Re: [GENERAL] Fragments in tsearch2 headline

From: Sushant Sinha <sushant354(at)gmail(dot)com>
To: Teodor Sigaev <teodor(at)sigaev(dot)ru>
Cc: Pierre-Yves Strub <pierre(dot)yves(dot)strub(at)gmail(dot)com>, Pgsql Hackers <pgsql-hackers(at)postgresql(dot)org>
Subject: Re: [GENERAL] Fragments in tsearch2 headline
Date: 2008-05-31 23:58:41
Message-ID: 1212278321.5891.24.camel@dragflick
Views: Raw Message | Whole Thread | Download mbox | Resend email
Thread:
Lists: pgsql-general pgsql-hackers

I have attached a new patch with respect to the current cvs head. This
produces headline in a document for a given query. Basically it
identifies fragments of text that contain the query and displays them.

DESCRIPTION

HeadlineParsedText contains an array of actual words but not
information about the norms. We need an indexed position vector for each
norm so that we can quickly evaluate a number of possible fragments.
Something that tsvector provides.

So this patch changes HeadlineParsedText to contain the norms
(ParsedText). This field is updated while parsing in hlparsetext. The
position information of the norms corresponds to the position of words
in HeadlineParsedText (not to the norms positions as is the case in
tsvector). This works correctly with the current parser. If you think
there may be issues with other parsers please let me know.

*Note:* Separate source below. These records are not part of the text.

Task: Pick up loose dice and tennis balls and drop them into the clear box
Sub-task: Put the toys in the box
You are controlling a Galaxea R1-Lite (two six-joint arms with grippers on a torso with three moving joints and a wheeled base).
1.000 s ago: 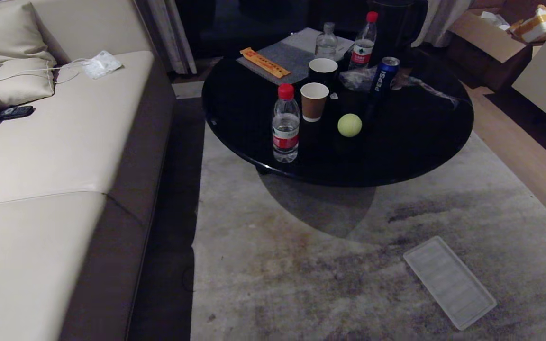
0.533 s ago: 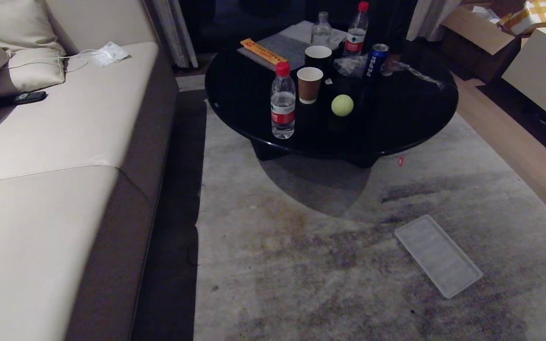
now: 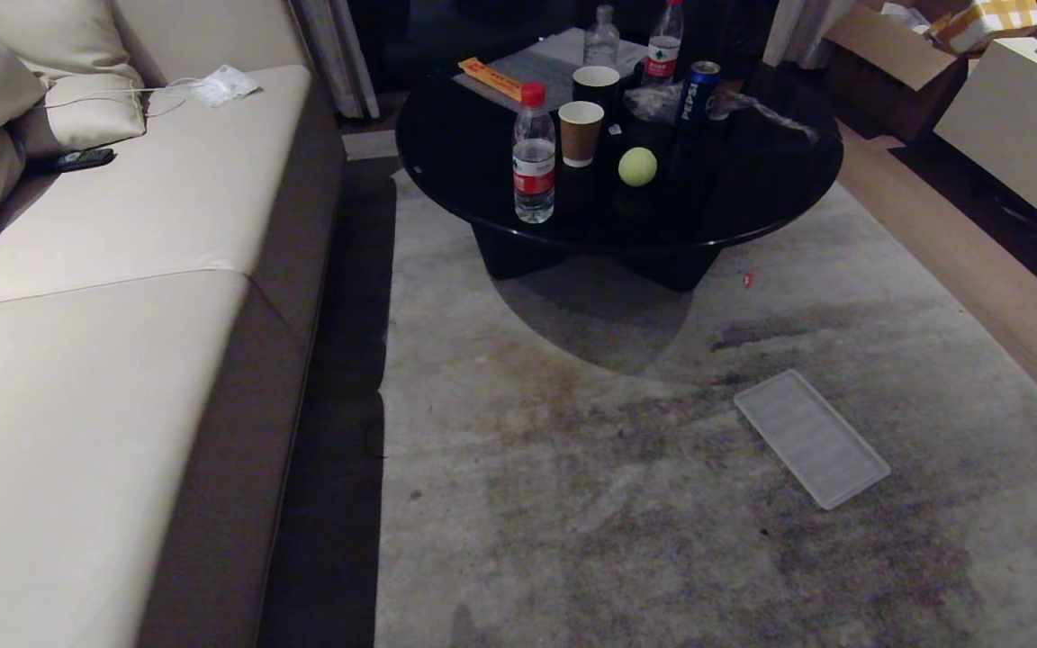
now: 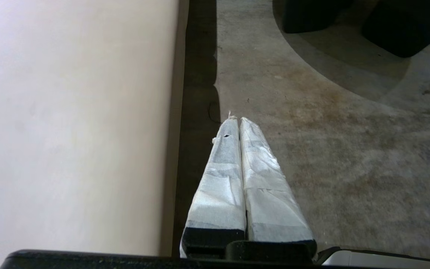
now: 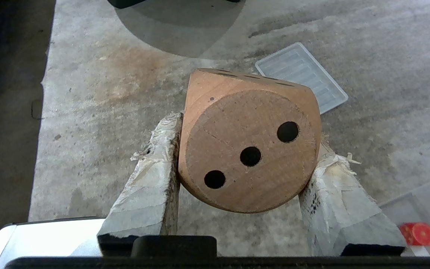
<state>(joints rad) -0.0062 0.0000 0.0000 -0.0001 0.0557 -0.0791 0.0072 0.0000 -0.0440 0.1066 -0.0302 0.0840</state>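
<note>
Tan wood die (image 5: 250, 145) sits clamped between the right gripper (image 5: 248, 149) pads, above the rug (image 5: 106, 112); left gripper (image 4: 237, 123) is pressed closed, empty. Clear box (image 5: 420, 209), cut off, seemingly holds something red. Farther off, one tennis ball (image 3: 637, 166) rests on the black table (image 3: 752, 198).

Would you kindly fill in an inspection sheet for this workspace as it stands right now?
Surface: stained grey rug; round black table.
Job's things: tan die held; tennis ball on table; clear box with red die inside.
Clutter: bottles, cups, can on table; white ribbed panel on rug.
Grippers: right gripper shut on tan die; left gripper shut, empty.
Cables: white cable on sofa.
Surroundings: cardboard boxes beyond the table.
</note>
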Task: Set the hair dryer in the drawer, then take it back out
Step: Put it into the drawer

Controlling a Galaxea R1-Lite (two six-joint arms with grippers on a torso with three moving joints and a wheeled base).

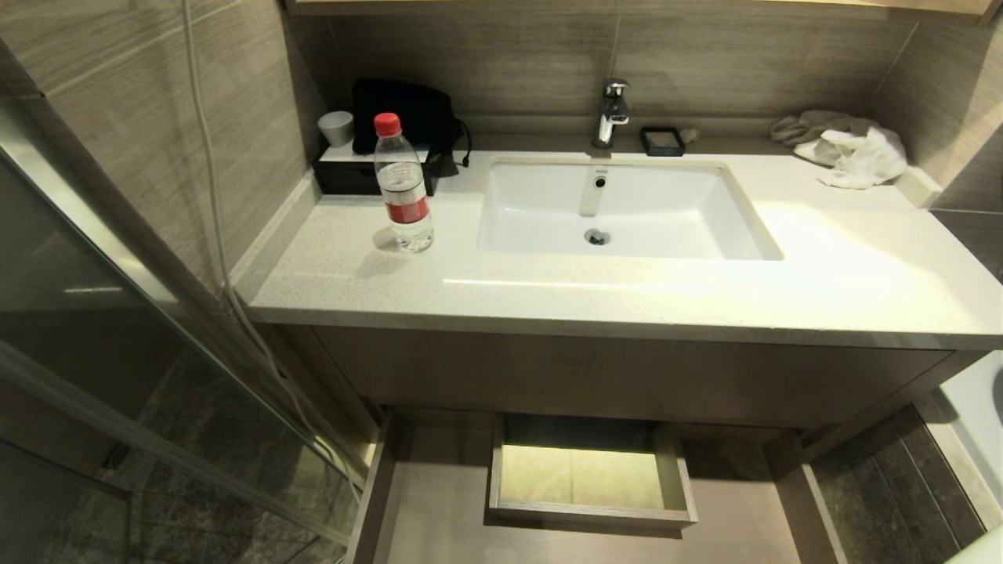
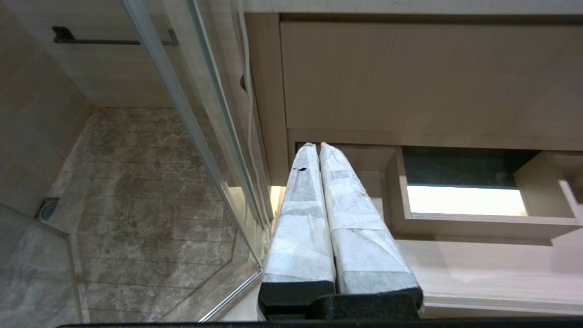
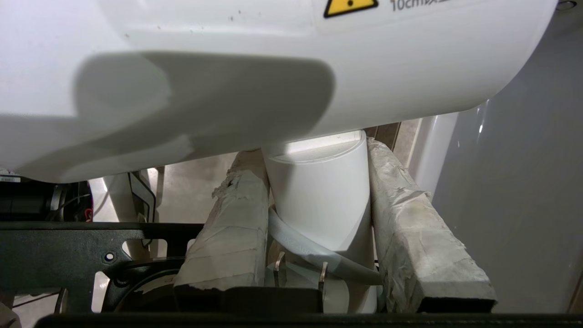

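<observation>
Bathroom vanity, pale speckled counter (image 1: 823, 258) sitting under grey tiled walls, glass shower screen (image 1: 117, 376) standing at 9 o'clock. In the head view a white sink (image 1: 736, 235) is occupying the centre, tap (image 1: 612, 111) at 12 o'clock from it, a bottle (image 1: 403, 184) with red cap standing upright at its 9 o'clock, near a black pouch (image 1: 403, 113) and grey cup (image 1: 337, 128). Crumpled cloths (image 1: 850, 149) are lying at 2 o'clock on the counter.

The drawer (image 1: 407, 501) is standing pulled out at 6 o'clock below the counter, its boxed cutout (image 1: 592, 513) showing light through the bottom; the drawer floor in view is lying bare. Neither arm is showing in this view.

The left wrist view is giving what the head view lacks: the left gripper (image 2: 315, 145), its white-wrapped fingers (image 2: 298, 218) pressing together with nothing between them, hanging low beside the screen and pointing toward the drawer's near corner.

Only the right wrist view is showing the hair dryer (image 3: 273, 68). It is out of the drawer, held by the right gripper (image 3: 316, 148), whose taped fingers (image 3: 410, 228) are clamping the slim handle from both sides. The fat white barrel is filling the view above the fingers, glossy, bearing a yellow warning triangle label. A grey-white cord is looping across the handle's base, with two plug prongs showing between the fingers.
</observation>
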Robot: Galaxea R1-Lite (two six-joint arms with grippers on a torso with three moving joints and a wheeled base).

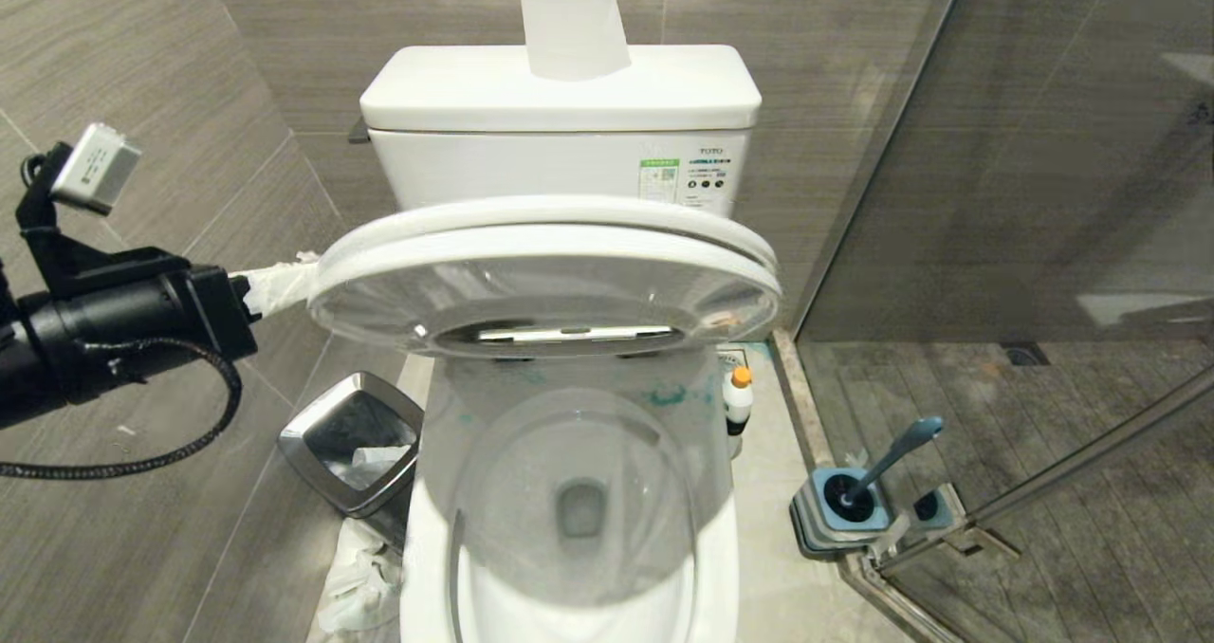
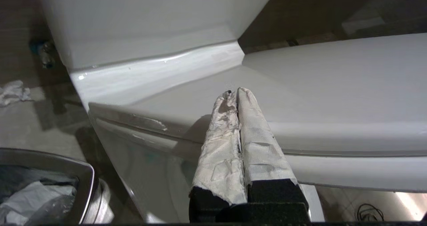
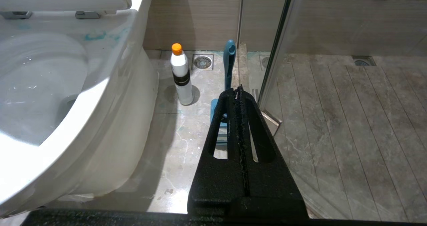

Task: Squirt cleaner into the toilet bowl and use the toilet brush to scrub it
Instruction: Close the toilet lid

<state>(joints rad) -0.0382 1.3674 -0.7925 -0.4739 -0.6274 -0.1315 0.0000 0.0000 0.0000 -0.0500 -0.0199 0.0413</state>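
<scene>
The toilet bowl (image 1: 569, 529) fills the lower centre of the head view, open, with water at the bottom and smears of blue-green cleaner on the rim near the hinge. Its seat and lid (image 1: 545, 273) stand half raised above it across the middle of the frame, with the cistern (image 1: 560, 121) behind at top centre carrying a toilet paper roll (image 1: 572, 17).

At lower left of the head view, just beside the bowl, sits a square steel bin (image 1: 351, 439) holding crumpled white paper; more crumpled paper (image 1: 360, 586) lies on the floor below it.

At lower right, by the glass shower door (image 1: 1043, 245), the square blue-and-grey base (image 1: 844, 510) holds the toilet brush (image 1: 892, 458), head down in the holder, handle tilted toward the upper right.

The cleaner (image 1: 737, 401) stands upright on the floor, right of the bowl, orange cap on.

The left gripper (image 2: 236, 96), its fingers wrapped in white paper, is clenched with nothing between them, tips against the left edge of the raised lid. The right gripper (image 3: 238, 92) is also pressed shut and empty, hanging over the floor with the brush beyond it.
</scene>
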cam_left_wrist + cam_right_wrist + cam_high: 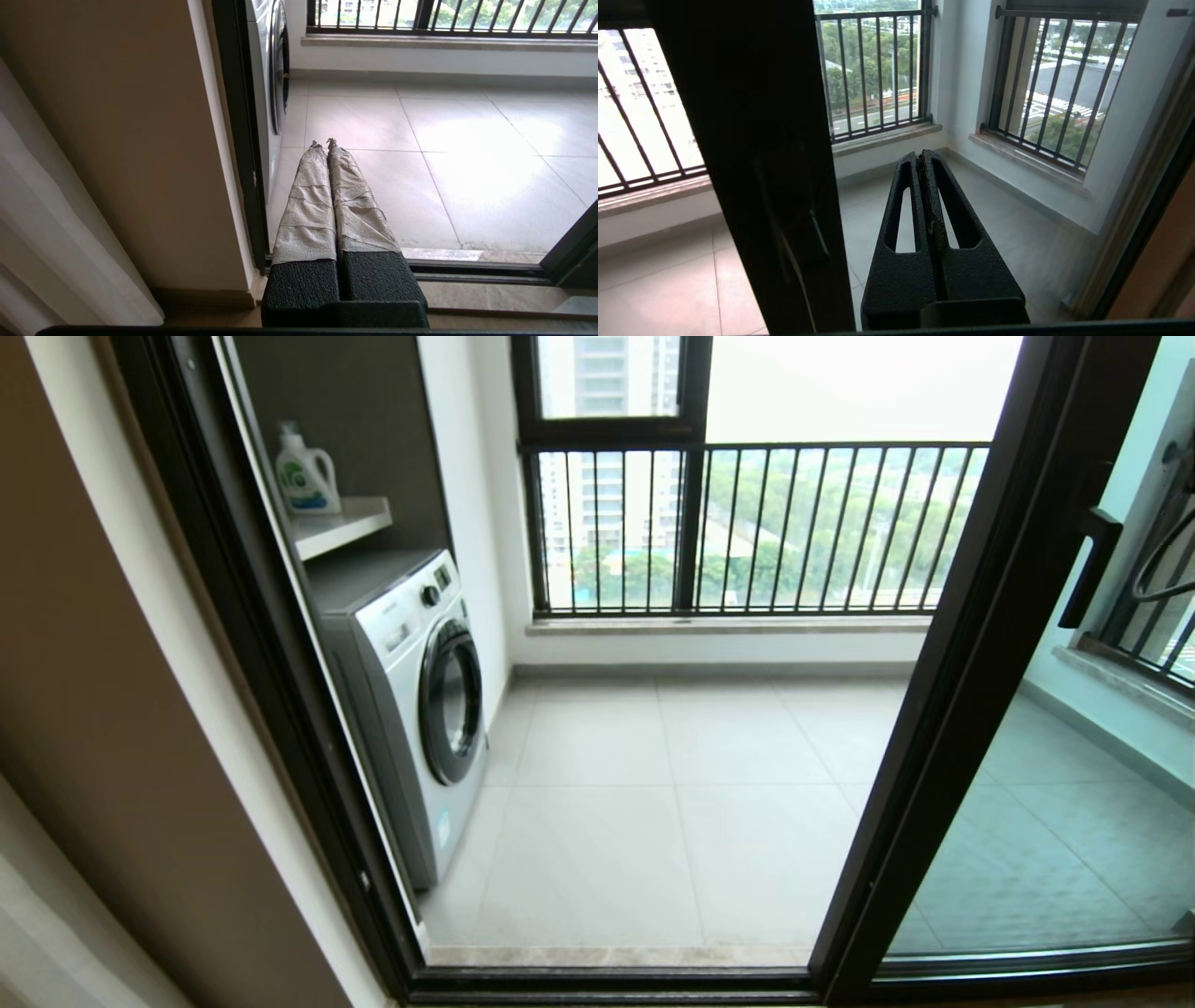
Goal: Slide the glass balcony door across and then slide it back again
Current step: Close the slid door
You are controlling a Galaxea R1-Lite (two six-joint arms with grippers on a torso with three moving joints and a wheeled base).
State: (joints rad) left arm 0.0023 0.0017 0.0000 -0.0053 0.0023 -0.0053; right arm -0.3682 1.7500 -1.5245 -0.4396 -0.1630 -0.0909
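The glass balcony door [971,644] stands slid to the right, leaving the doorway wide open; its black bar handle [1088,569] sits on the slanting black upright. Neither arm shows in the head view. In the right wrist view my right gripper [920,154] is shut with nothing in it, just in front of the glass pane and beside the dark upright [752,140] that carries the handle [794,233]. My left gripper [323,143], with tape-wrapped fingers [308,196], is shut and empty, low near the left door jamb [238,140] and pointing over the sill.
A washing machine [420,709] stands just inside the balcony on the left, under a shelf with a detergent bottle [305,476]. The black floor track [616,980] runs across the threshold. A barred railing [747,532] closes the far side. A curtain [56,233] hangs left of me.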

This approach does not change any other interface and fits nicely with
the overall framework.

The norms are converted into tsvector and a number of covers are
generated. The best covers are then chosen to be in the headline. The
covers are separated using a hardcoded coversep. Let me know if you want
to expose this as an option.

Covers that overlap with already chosen covers are excluded.

Some options like ShortWord and MinWords are not taken care of right
now. MaxWords are used as maxcoversize. Let me know if you would like to
see other options for fragment generation as well.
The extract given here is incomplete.